(Beginning of MATERIAL FOR THE TASK)
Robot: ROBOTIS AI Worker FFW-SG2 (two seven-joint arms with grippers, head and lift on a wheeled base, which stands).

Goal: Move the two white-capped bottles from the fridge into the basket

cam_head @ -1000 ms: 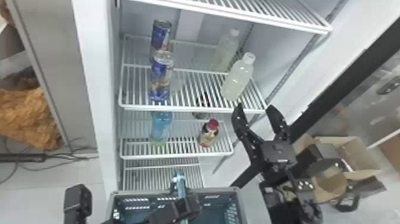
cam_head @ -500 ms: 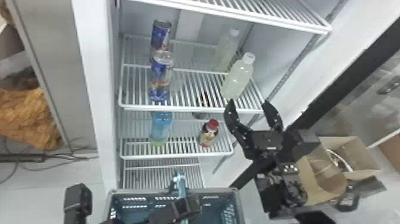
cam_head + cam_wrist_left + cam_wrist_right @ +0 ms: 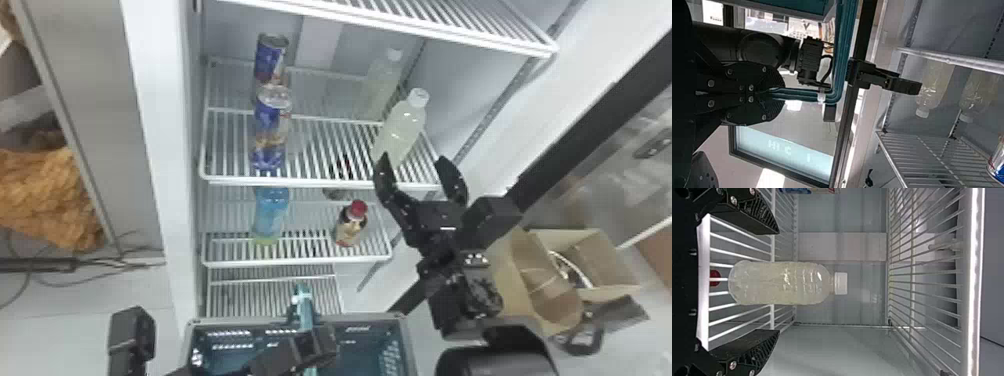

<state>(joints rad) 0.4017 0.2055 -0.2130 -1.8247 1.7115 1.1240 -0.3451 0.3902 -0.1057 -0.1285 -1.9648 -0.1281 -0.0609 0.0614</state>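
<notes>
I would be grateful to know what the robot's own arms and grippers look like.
Both arms are black; a black cable loops on the right arm. The left gripper and right gripper each have two flat black fingers with ribbed surfaces and silvery screws.

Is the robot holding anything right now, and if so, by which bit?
Yes: its left gripper holds the basket by the teal handle, just past a bend. Its right gripper is open and holds nothing.

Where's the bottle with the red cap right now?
In the head view, the red-capped bottle stands toward the right of the shelf just below the one holding the front white-capped bottle, with the blue bottle to its left.
</notes>
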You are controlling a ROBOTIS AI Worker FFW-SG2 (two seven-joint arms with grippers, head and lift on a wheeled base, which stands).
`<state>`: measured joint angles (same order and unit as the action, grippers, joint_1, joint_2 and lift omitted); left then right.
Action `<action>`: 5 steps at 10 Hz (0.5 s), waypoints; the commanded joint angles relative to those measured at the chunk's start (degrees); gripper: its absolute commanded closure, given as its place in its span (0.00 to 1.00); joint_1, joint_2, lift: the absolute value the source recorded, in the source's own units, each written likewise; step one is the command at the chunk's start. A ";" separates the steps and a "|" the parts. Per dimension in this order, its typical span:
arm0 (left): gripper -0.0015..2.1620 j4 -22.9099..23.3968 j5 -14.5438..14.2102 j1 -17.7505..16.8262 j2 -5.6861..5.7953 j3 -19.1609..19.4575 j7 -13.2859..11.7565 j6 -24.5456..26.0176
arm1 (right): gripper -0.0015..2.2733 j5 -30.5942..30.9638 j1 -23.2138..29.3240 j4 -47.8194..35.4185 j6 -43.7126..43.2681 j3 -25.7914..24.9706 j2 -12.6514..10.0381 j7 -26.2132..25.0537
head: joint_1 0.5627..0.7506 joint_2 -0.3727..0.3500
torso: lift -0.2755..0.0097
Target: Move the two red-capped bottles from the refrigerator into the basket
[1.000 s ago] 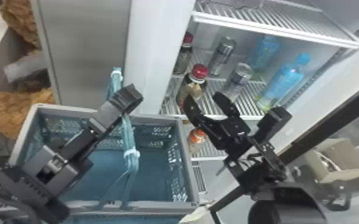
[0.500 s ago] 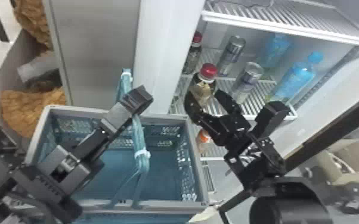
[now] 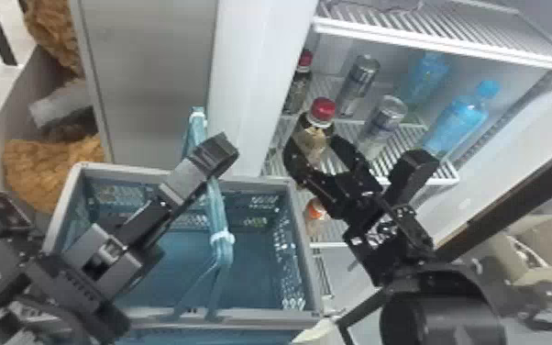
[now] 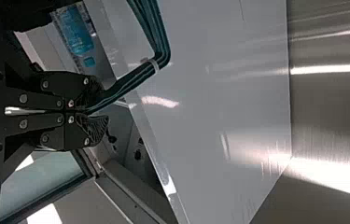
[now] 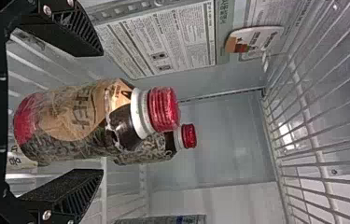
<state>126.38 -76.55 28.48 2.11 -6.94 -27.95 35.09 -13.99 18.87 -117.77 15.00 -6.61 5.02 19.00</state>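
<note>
Right claw: fingers parted, nothing gripped. Near bottle between them, upright on shelf, long axis vertical; this claw nearer. Far bottle beyond, slightly left. Left claw clenched on basket handle.

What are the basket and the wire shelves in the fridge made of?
The basket looks like matte plastic, judging by the patterned openings in its walls. The wire shelves look like metal rods with a smooth white coating: thin, evenly spaced and lightly glossy, though plastic remains possible.
</note>
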 commanded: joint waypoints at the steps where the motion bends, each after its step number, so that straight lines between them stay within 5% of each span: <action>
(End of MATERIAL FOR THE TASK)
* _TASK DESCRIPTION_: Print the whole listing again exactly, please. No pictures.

* _SOLUTION TO THIS EXERCISE_:
Robot: ROBOTIS AI Worker FFW-SG2 (two seven-joint arms with grippers, head and lift on a wheeled base, which stands).

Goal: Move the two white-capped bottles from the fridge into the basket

cam_head @ -1000 ms: 
cam_head @ -500 ms: 
cam_head + cam_wrist_left + cam_wrist_right @ +0 ms: 

<state>(joints rad) 0.4017 0.2055 -0.2130 -1.8247 1.7115 1.1240 -0.3451 0.3902 -0.1057 -0.1285 -1.9648 -0.1281 -0.0609 0.0614</state>
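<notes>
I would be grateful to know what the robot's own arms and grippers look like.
Both arms are black; a black cable loops on the right arm. The left gripper and right gripper each have two flat black fingers with ribbed surfaces and silvery screws.

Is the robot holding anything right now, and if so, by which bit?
Yes: its left gripper holds the basket by the teal handle, just past a bend. Its right gripper is open and holds nothing.

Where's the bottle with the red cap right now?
In the head view, the red-capped bottle stands toward the right of the shelf just below the one holding the front white-capped bottle, with the blue bottle to its left.
</notes>
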You are controlling a ROBOTIS AI Worker FFW-SG2 (two seven-joint arms with grippers, head and lift on a wheeled base, which stands).
`<state>`: measured joint angles (same order and unit as the action, grippers, joint_1, joint_2 and lift omitted); left then right.
Action `<action>`: 5 steps at 10 Hz (0.5 s), waypoints; the commanded joint angles relative to those measured at the chunk's start (degrees); gripper: its absolute commanded closure, given as its place in its span (0.00 to 1.00); joint_1, joint_2, lift: the absolute value the source recorded, in the source's own units, each written likewise; step one is the command at the chunk's start. A ";" separates the steps and a "|" the parts. Per dimension in this order, its typical span:
arm0 (left): gripper -0.0015..2.1620 j4 -22.9099..23.3968 j5 -14.5438..14.2102 j1 -17.7505..16.8262 j2 -5.6861..5.7953 j3 -19.1609..19.4575 j7 -13.2859..11.7565 j6 -24.5456..26.0176
arm1 (right): gripper -0.0015..2.2733 j5 -30.5942..30.9638 j1 -23.2138..29.3240 j4 -47.8194..35.4185 j6 -43.7126..43.2681 j3 -25.7914..24.9706 j2 -12.6514..10.0381 j7 -26.2132..25.0537
head: joint_1 0.5627..0.7506 joint_2 -0.3727..0.3500
torso: lift -0.2755..0.0097
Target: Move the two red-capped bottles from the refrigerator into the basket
[1.000 s ago] 
[0.500 s ago] 
[now] 
[now] 
[now] 
<state>126.38 -76.55 28.48 2.11 -6.94 -27.95 35.09 -13.99 18.87 -117.77 15.00 -6.61 5.02 19.00</state>
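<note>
Right claw: fingers parted, nothing gripped. Near bottle between them, upright on shelf, long axis vertical; this claw nearer. Far bottle beyond, slightly left. Left claw clenched on basket handle.

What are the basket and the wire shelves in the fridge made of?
The basket looks like matte plastic, judging by the patterned openings in its walls. The wire shelves look like metal rods with a smooth white coating: thin, evenly spaced and lightly glossy, though plastic remains possible.
</note>
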 commanded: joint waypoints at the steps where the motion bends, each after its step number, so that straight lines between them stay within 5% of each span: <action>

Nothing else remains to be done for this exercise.